● **How to complete this task**
All lines from the one containing "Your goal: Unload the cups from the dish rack" to the end of the listing below are to be reproduced exactly, and no others.
======== Exercise data ========
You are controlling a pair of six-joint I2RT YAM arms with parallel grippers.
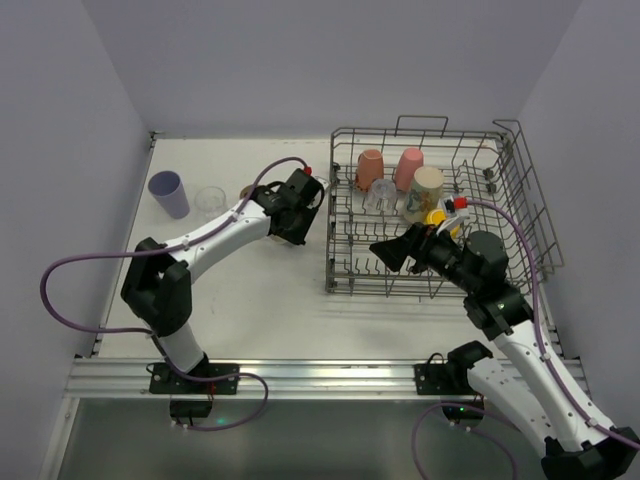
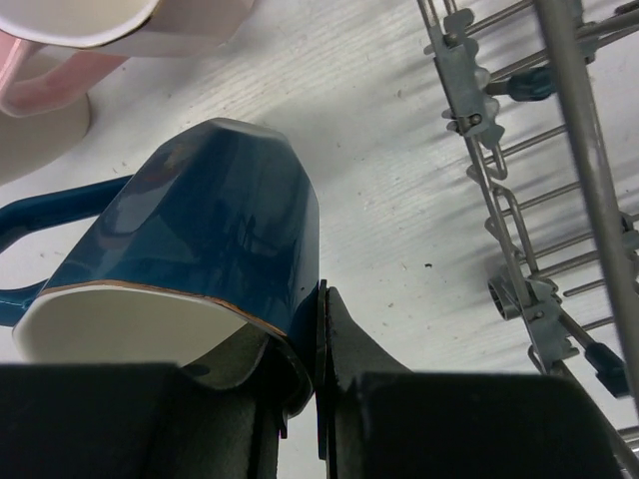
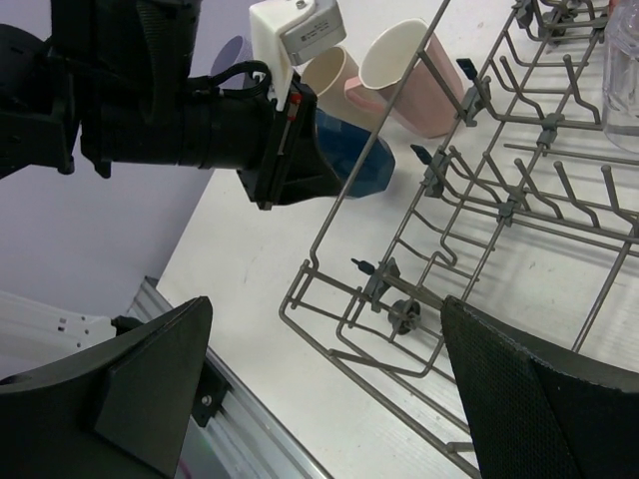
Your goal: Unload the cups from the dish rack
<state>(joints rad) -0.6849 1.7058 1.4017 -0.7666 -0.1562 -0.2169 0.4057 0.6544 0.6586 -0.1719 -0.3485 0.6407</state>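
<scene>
Blue mug [image 2: 210,220] is pinched by its rim in the left gripper [image 2: 318,349], tilted low by the table [image 2: 379,150] beside the pink mugs [image 3: 414,85], left of the rack [image 1: 520,200]; level it, land clear, then release, right gripper [image 3: 327,329] gaping empty.

Your grey wire dish rack [image 1: 510,200] at three o'clock holds a salmon cup [image 1: 370,166], pink cup [image 1: 408,166] and beige cup [image 1: 427,188]; the dark blue faceted mug [image 2: 220,230] tilts at its nine o'clock
</scene>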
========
● **Solution below**
Your goal: Unload the cups from the dish rack
<state>(joints rad) -0.6849 1.7058 1.4017 -0.7666 -0.1562 -0.2169 0.4057 0.6544 0.6586 -0.1719 -0.3485 0.6407</state>
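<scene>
Blue mug [image 2: 210,220] is pinched by its rim in the left gripper [image 2: 318,349], tilted low by the table [image 2: 379,150] beside the pink mugs [image 3: 414,85], left of the rack [image 1: 520,200]; level it, land clear, then release, right gripper [image 3: 327,329] gaping empty.

Your grey wire dish rack [image 1: 510,200] at three o'clock holds a salmon cup [image 1: 370,166], pink cup [image 1: 408,166] and beige cup [image 1: 427,188]; the dark blue faceted mug [image 2: 220,230] tilts at its nine o'clock
</scene>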

Nothing further is needed to complete this exercise.